Looking back at natural gas trading activity since 2015, pricing has fluctuated between $2.50/MMBtu and $3.40/MMBtu with the exception of last winter when prices were noticeably lower. Should we have another mild winter, prices are likely to remain between the primary trading levels of $2.50/MMBtu to $3.40/MMBtu. A cold winter would likely move natural gas prices above the $3.50 mark.
Long-Term Price Benchmark Trends
The near term weather forecast calls for above-normal temperatures over most of the country through the front half of November. NOAA’s longer term winter outlook still projects cold, below-normal temperatures concentrated mainly in the Midwest and East.
Equatorial Pacific water temperatures warmed a bit in mid-October, consistent with a weak La Nina. A weak La Nina tends to lead to a cooler-than-normal winter across the northern part of the country with warmer-than-normal anomalies centered over the Southwest and to a lesser extent into the southern U.S.
While natural gas injections into storage have fallen below the five-year average for 25 straight weeks, last week’s injection of 73 billion cubic feet (Bcf) marks the smallest weekly deficit to the five-year average net injection since April 2016. Working natural gas stocks now stand at 3,909 Bcf, which is 1% greater than last year’s level and 5% greater than the five-year (2011–15) average for this week.
Working gas stocks are poised to end the 2016 refill season at near record levels. In 2015, working gas stocks totaled 3,926 Bcf at the end of October, before reaching the record highest reported level of 4,009 Bcf on November 20, 2015. If warm weather keeps demand weak we should easily top the 4,000 Bcf mark at the end of this extended injection cycle. On the other hand, gas production fell to year-to-date lows this month as producers in the Marcellus/Utica region decreased production in response to low prices. Gas prices will need to rise into the $4+ range for the production community to ramp back up in response to a cold winter and increasing demand.
James Moore, Ph.D., is CEO of the Energy Research Council (ERC).

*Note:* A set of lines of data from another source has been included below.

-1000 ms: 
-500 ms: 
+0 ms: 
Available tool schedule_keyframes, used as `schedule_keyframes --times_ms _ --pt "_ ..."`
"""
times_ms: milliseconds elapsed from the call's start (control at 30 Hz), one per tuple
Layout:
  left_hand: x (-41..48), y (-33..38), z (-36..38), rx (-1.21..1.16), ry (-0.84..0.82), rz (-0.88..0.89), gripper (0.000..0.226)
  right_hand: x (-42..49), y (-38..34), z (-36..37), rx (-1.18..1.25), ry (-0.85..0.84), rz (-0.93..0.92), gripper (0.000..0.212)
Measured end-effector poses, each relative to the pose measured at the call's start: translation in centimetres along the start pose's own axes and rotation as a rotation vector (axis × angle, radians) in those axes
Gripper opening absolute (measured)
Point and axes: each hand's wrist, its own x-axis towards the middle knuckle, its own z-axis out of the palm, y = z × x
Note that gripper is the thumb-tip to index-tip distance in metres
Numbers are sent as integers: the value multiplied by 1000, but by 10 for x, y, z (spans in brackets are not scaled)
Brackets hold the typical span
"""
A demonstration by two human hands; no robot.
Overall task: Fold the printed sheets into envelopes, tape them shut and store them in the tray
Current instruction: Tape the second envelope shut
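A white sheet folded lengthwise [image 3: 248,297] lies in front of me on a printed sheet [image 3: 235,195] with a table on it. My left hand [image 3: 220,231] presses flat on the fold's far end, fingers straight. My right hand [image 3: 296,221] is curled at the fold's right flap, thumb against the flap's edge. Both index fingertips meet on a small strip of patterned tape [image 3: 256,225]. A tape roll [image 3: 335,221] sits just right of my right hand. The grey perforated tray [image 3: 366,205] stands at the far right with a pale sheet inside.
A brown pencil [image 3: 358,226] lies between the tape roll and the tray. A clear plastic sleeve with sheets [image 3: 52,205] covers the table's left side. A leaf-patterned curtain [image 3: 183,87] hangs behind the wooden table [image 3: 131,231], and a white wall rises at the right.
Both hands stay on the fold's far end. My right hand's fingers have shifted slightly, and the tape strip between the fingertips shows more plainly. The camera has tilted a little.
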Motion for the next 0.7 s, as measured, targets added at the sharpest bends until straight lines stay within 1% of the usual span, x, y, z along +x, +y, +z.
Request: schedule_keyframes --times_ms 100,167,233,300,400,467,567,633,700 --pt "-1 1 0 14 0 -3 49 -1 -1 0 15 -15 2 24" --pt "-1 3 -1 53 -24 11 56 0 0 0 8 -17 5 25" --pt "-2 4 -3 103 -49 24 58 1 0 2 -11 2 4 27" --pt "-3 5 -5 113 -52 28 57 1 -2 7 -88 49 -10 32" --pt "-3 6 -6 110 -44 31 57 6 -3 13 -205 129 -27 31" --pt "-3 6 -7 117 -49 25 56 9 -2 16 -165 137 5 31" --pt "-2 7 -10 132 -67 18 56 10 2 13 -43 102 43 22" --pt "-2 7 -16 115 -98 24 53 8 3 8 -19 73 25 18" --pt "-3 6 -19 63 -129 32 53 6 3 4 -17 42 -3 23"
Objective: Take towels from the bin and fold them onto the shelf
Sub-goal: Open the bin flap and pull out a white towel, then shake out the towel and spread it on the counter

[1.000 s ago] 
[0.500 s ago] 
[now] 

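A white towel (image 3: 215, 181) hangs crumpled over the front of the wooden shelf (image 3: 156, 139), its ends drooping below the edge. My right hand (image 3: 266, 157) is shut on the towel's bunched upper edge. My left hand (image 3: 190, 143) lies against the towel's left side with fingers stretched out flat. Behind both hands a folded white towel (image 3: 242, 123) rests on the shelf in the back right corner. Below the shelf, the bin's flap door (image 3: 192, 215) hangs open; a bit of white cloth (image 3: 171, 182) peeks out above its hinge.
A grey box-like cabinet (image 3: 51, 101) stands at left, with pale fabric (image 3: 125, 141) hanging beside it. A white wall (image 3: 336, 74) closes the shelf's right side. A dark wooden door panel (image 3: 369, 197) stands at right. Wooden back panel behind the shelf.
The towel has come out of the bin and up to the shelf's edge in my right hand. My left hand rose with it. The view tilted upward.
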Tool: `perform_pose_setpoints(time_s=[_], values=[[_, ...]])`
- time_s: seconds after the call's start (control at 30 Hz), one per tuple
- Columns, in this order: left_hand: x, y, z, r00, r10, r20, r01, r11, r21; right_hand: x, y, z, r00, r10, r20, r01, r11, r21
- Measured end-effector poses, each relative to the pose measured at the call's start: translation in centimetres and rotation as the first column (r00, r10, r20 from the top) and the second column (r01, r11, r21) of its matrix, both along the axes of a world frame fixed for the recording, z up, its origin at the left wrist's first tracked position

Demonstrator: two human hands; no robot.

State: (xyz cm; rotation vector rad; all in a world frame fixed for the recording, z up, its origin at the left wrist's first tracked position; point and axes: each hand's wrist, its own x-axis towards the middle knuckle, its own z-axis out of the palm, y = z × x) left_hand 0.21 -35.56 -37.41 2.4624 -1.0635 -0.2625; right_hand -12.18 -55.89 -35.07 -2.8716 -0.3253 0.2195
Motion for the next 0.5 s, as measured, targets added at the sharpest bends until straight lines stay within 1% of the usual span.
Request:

He has been CEO of several research companies, including TDC, a subsidiary of International Thomson; Highline Financial, a Thomson-Reuters company; and Mentis Corporation, which was acquired by Gartner Group. He has also served as Executive Director of The Global Futures Forum, an international think tank, and as Managing Director of Gartner Group’s Global Financial Services practice.
* ERC electricity price benchmarks are derived by: 1) aggregating daily matrix prices issued by many electricity suppliers across General Service tariff rate classes for each electric utility; 2) averaging each utility’s price benchmark together for a state-level benchmark; and 3) averaging state-level benchmarks across five business days to create weekly average price benchmarks, based on next month’s start date, for commercial customers with an annual usage of up to one million kWh. The high level of correlation between matrix and custom pricing makes ERC price benchmarks a reliable measure of how prices are trending, and the direction and velocity at which prices are changing week-over-week and month-over-month. This is similar to how the S&P and Dow measure the rate and direction of change in stock market prices over time.